DMS : les discussions avec un groupe international capotent
Dans un communiqué publié hier soir, les nouveaux dirigeants de la société DMS (fabricant d’appareils de diagnostic médical, Pérols) annoncent que « le groupe international » avec qui ils étaient en pourparlers avait mis fin aux discussions. « Après la réunion de son comité d’investissment, le groupe international a informé les dirigeants de DMS que les synergies n’étaient pas suffisantes », affirme le communiqué. « Ce groupe international regrette également que des informations sur ces discussions aient été rendues publiques par l’ancien président de DMS (ndlr : Antoine Rabaste, évincé en juillet) alors que la lettre d’intention, qu’il avait préalablement signé, prévoyait une confidentialité totale ». Le cours de DMS avait fait un bond de 10 %, le 20 août, après que ces discussions ont été dévoilées.
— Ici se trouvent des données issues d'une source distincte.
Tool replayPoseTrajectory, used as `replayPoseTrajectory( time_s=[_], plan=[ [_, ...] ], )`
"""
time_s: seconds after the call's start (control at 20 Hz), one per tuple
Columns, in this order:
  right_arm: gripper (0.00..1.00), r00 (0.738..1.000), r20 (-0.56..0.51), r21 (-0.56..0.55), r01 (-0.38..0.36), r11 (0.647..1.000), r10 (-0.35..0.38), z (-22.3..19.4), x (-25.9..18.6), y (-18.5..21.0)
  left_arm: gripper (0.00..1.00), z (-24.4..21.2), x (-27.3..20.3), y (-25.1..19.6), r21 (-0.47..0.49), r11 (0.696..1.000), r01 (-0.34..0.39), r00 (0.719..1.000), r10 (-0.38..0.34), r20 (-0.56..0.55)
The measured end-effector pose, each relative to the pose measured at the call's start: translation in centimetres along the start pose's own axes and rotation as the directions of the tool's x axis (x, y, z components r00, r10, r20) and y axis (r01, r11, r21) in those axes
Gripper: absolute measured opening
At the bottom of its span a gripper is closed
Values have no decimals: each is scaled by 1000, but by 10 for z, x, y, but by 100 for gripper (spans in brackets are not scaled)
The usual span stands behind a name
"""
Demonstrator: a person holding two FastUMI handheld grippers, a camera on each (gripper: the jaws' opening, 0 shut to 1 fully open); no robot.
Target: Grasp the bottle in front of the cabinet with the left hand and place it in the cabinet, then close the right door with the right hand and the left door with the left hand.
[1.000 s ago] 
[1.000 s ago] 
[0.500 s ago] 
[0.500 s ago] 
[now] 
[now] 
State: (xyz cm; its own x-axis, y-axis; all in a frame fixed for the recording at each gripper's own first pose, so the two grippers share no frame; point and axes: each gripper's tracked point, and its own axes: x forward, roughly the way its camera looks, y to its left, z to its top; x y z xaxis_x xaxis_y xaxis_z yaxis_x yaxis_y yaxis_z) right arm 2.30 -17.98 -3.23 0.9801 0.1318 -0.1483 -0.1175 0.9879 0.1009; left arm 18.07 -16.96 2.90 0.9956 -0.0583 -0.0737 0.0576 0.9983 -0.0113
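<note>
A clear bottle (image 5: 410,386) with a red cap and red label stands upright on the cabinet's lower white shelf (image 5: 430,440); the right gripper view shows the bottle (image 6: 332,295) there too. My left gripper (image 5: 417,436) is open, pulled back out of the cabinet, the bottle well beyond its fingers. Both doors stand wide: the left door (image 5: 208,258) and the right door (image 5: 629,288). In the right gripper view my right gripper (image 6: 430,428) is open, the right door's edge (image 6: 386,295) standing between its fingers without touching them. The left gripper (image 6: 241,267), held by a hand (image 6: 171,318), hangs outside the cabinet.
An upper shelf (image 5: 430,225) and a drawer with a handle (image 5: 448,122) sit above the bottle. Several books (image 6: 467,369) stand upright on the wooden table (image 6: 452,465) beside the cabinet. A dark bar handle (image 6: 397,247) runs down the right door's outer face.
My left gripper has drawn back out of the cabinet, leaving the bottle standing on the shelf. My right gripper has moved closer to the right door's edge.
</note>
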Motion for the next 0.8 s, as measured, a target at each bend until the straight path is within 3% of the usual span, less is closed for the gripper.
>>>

La nouvelle direction ajoute, dans son communiqué, « avoir lancé un audit global sur le groupe dont les résultats devraient être connus début octobre 2009. Les résultats du 1er semestre, qui seront une nouvelle fois en perte, témoigneront du besoin rapide de la mise en œuvre de mesures correctives. »
De son côté, l’ancien PDG, Antoine Rabaste, a déposé une requête auprès du tribunal de commerce de Montpellier pour obtenir la nomination d’un mandataire, afin qu’il convoque une assemblée générale extraordinaire. Il conteste l’élection, fin juillet, de Gérard Daguise comme président du CA, et de Jean-Paul Ansel comme directeur général.